For snowfall, I used the derived snow water equivalent trend raster to indicate where higher average snow depths were likely to be found. Higher values indicated better suitability for ski slopes because they meant that snow lasted longer throughout the year and/or tended to be deeper. I used the Fuzzy membership tool with a ‘Linear’ membership type to normalize the interpolated average snow water equivalents from 0-1.

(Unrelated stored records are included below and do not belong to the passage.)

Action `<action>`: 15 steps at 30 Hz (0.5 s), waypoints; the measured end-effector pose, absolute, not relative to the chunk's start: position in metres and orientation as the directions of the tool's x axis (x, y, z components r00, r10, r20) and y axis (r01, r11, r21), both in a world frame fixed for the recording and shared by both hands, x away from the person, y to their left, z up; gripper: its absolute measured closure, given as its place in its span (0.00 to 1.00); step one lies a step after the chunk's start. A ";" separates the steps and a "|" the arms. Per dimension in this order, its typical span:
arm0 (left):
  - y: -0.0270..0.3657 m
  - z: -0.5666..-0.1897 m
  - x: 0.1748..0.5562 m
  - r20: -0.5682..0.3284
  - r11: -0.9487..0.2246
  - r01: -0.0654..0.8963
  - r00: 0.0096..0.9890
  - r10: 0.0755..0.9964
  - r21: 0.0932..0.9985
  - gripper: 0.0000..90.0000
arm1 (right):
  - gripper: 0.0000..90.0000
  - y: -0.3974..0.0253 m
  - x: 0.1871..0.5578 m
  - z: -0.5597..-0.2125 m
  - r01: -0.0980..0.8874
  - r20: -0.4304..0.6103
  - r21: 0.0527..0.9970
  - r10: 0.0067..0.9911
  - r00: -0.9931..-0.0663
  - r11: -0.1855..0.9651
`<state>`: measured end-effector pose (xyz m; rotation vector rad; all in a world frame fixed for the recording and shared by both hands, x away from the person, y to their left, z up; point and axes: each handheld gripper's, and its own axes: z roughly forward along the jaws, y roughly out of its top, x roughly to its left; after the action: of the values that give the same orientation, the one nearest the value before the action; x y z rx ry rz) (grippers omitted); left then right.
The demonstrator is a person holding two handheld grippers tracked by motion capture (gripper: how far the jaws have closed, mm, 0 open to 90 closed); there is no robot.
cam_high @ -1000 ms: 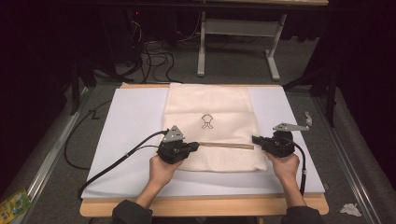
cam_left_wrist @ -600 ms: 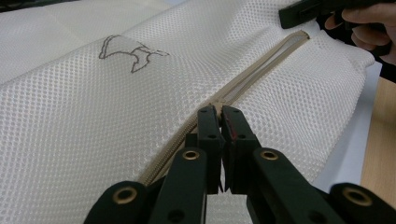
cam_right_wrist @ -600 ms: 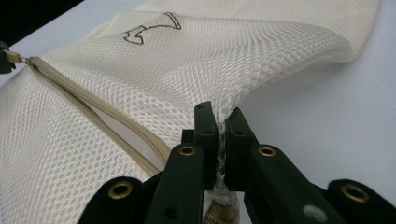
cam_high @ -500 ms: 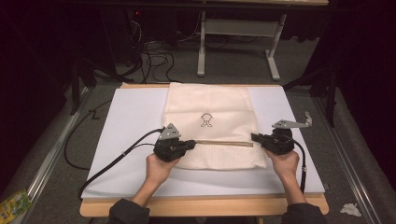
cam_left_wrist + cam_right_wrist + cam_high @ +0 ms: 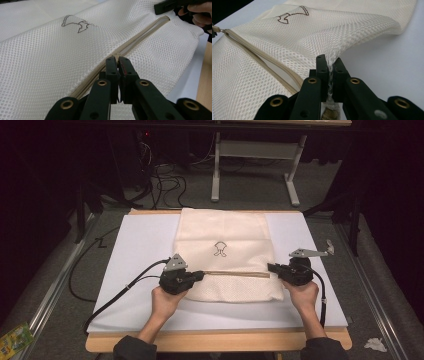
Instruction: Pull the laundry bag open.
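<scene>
A cream mesh bag (image 5: pixel 223 255) lies flat in the middle of the high view, on a white sheet (image 5: pixel 135 240) that covers a wooden table (image 5: pixel 215 341). A small dark line drawing (image 5: pixel 219 249) sits near the centre of the bag. A tan zipper (image 5: pixel 235 273) runs across the lower part of the bag, from left to right in the frame.

The left gripper (image 5: pixel 198 275) sits at the left end of the zipper, lower left of centre, held by the person's left hand (image 5: pixel 165 301). In the left gripper view its 2 black jaws are pressed together on the zipper pull (image 5: pixel 116 57) at centre frame, with the zipper (image 5: pixel 140 35) running away toward the upper right, where the other gripper and fingers appear in the corner. The drawing (image 5: pixel 75 24) shows in the upper left of that view.

The right gripper (image 5: pixel 270 267) is at the right end of the zipper, right of centre in the high view, held by the right hand (image 5: pixel 301 294). In the right gripper view its jaws are clamped on a pinched fold of the bag's mesh (image 5: pixel 330 67) at centre frame, lifting the fabric slightly off the sheet (image 5: pixel 387 60). The zipper (image 5: pixel 262 61) curves off toward the upper left of that view, and beside the jaws its 2 sides stand parted.

A black cable (image 5: pixel 125 287) trails from the left gripper toward the lower left of the high view.
</scene>
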<state>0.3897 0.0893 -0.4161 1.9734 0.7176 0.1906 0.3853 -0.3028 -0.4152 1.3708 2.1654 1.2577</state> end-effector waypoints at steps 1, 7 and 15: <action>0.090 -0.416 0.390 -0.168 -0.333 0.406 0.811 0.560 0.851 0.97 | 0.98 -0.303 0.385 -0.415 0.590 0.200 0.790 0.838 -0.508 0.169; 0.095 -0.415 0.389 -0.166 -0.331 0.408 0.806 0.568 0.851 0.97 | 0.98 -0.302 0.386 -0.415 0.593 0.203 0.788 0.838 -0.506 0.167; 0.105 -0.412 0.392 -0.182 -0.311 0.421 0.796 0.578 0.852 0.97 | 0.98 -0.303 0.386 -0.414 0.593 0.200 0.787 0.839 -0.505 0.169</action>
<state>0.3918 0.1051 -0.4122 1.9505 0.7497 0.1905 0.3861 -0.3029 -0.4139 1.3757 2.1678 1.2523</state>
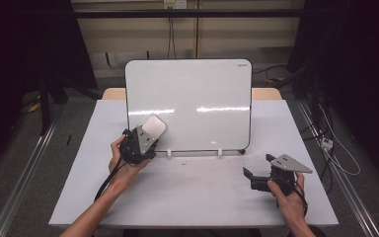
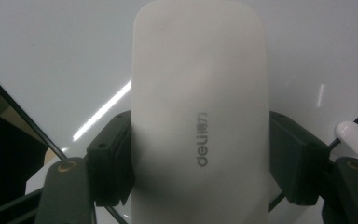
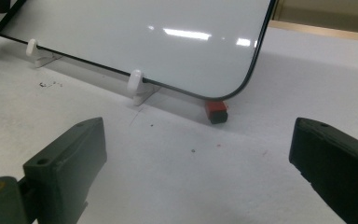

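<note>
Worktop (image 1: 192, 197): pale grey table; bare toward the near edge, with a few dark specks near the whiteboard's foot.
Whiteboard (image 1: 197, 94): stands tilted back at the far middle of the worktop, on two small white clips (image 3: 135, 81); surface looks clean, showing only lamp reflections.
Eraser (image 2: 200, 116): white, rounded, printed "deli"; held against the whiteboard's lower left corner area.
Left gripper (image 1: 137, 143): jaws clamped on the eraser's two long sides, a black pad pressing each flank; raised at the whiteboard's lower left corner.
Right gripper (image 1: 252, 178): jaws spread wide with nothing between them; resting low near the worktop's near right corner, pointed at the whiteboard's lower right corner.
Small red-and-black object (image 3: 216, 112): lies on the worktop just under the whiteboard's lower right corner; possibly a marker cap, cannot tell.
Containers: none seen; no tray, bin or box on the worktop, so no contents to list.
Risk, board: judged likely to slide or tip off its clips if the eraser pushes hard, as the right gripper is not bracing it.
Risk, grip: the eraser's smooth rounded sides may twist or slip between the pads under sideways wiping force.
Risk, edge: a stroke past the board's left edge could catch the frame.
</note>
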Tool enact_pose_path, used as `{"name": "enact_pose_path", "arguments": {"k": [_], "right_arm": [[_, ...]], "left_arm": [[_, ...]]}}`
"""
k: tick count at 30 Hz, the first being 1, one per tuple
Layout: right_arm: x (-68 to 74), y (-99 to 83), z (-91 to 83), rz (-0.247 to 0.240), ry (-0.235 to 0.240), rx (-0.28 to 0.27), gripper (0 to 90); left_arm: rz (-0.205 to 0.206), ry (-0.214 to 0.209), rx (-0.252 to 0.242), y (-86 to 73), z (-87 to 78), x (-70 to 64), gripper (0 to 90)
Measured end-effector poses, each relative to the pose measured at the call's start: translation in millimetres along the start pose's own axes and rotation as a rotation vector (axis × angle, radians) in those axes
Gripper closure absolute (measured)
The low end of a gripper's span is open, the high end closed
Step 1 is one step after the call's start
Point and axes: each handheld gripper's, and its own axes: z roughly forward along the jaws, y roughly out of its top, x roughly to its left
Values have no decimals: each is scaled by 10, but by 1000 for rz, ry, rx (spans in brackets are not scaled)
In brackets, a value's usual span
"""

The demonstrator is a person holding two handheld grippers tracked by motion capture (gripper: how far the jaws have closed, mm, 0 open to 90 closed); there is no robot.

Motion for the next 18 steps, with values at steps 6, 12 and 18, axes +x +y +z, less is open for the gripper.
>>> {"name": "enact_pose_path", "arguments": {"k": [6,12,18], "right_arm": [[6,1,-1,-6,-2,0,43],[3,0,1,-6,0,0,43],[4,0,0,-7,-2,0,43]], "left_arm": [[-42,-48,5,-15,-47,34,207],[-99,-84,-13,-1,-99,70,125],[-178,-122,-14,37,-195,151,113]]}}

After creating these 5 normalized layers, I combined them using the Weighted Sum tool. This tool is used to overlay several rasters by multiplying them by their given weight and then summing them together. Since I did not determine or have evidence to indicate that any of the criteria were more important than any other, I gave each layer an equivalent weight of 0.2 so that the output raster would also values ranging from 0-1. After generating the output raster, I then used the raster calculator to multiply the weighted sum raster by the capability raster in which capable areas had a value of 1 and non-capable areas had a value of 0. The resulting raster showed ski slope suitability up to a maximum hypothetical value of 1, with all of the non-capable now having a value of 0. To display the final suitability output, I hid all of the 0 values by displaying as ‘no color’  to show only the capable area.


Identifying Best Sites

After producing the suitability map for the region, I identified specific regions with clustered high suitability values to determine the best potential sites for a new ski resort. To perform this function I used the Locate Regions tool in ArcMap. This tool uses a region-growing algorithm starting with certain seed cells to generate regions that meet a certain shape and evaluation method. I used the highest average evaluation method to create a 30 region output layer using the following inputs:

This produced an output raster with 400 meter aerial unit showing 30 ‘best’ regions for suitability indicated, with a generally circular shape for each region. I chose to examine the 3 best regions, which had the criteria of being between 0.5 and 300 square kilometers and at least 5 kilometers apart from any other identified region. I named these three regions based on nearby towns or features.